In his passion for restored relationships, Jesus spent time with people – especially those people who were rejected by society at large. He argued against the traditions of his day – especially when it meant people’s needs were disregarded as a result. He had no desire to build an organisation – but he felt strongly about people being part of a family, about them being welcomed and made to feel at home. He didn’t come to put a program of ministry in place or give us seven or twelve steps to follow to be a healthy church, but to show mercy and give forgiveness to sinners.
That doesn’t mean that there is something wrong with traditions or organisations or programmes or working through steps to better life and growth in the church. It just means that what’s more important than all of them put together is us having healthy relationships. Father may they be one as we are one. That’s Jesus’ passion.

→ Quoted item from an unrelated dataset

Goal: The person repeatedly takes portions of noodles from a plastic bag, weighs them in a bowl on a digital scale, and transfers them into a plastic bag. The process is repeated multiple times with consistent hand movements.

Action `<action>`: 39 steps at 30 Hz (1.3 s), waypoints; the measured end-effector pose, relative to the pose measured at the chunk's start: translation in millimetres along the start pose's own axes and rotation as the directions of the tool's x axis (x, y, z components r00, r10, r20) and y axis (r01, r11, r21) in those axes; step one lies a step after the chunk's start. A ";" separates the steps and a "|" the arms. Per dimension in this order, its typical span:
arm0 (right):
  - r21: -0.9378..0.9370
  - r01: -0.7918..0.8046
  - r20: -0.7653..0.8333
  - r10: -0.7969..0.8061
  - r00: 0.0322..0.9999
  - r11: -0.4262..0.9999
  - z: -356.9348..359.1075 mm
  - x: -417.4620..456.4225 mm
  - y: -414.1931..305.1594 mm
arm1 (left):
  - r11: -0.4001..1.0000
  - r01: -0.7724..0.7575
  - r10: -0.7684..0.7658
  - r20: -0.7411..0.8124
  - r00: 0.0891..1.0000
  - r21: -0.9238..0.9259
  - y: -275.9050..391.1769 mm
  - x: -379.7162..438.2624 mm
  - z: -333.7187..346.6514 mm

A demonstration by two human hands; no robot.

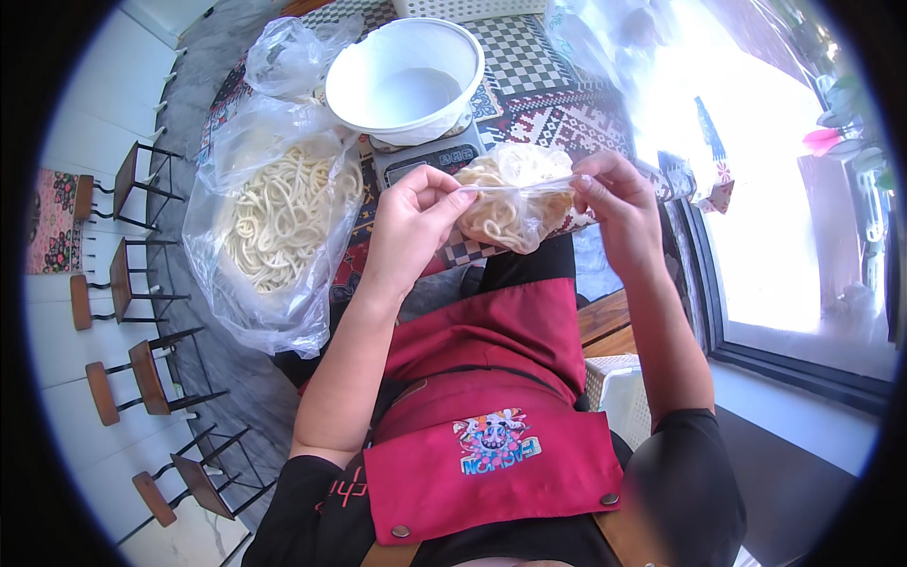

So what does that say about what’s important for us. We may have or develop interests or passions in lots of different kinds of ministries or service in our churches. They are a variety of things that we can do as we use our gifts and as we meet the needs in our churches and community.
But if in the process we ignore or take for granted what Jesus’ greatest passion is, and not take that on board as the basis for our thinking, praying and planning – then whatever we do won’t be too effective. We might get a job done, we might meet a deadline or a budget, we might even achieve all our objectives and meet all our goals – but if we’re content to let our relationships with others take second place, then we’re spoiling God’s plan for his people here.
As hard as we work, we’re never going to have perfect relationships here. Our churches, our congregation, our families, will always have struggles and challenges, and we’ll all make mistakes and make a mess of things at times. But the same Jesus, who cried in the garden and prayed for our unity, also gives us what we need to work at our relationships so that we can continue to be effective. He provides us with his help, his patience, his wisdom, and his grace and forgiveness – especially when we run low on ours.
He not only had this passion for healing relationships when he walked this earth. He still has it now. And so he gives us all we need so that we can be working on building our relationships every day. We’re not left to our own devises and strength, but can receive power to do what may seem at times the impossible.
Jesus committed himself to us so that we can grow our relationships with others. That’s his passion. That’s his desire. That’s what he wants to see happen more and more in his church.
And as we explore our particular passions and work out our individual commitments, we can have that as the basis for our ministry and service. We can grow in having quality relationships with others, because that’s what Jesus empowers us to do. Amen.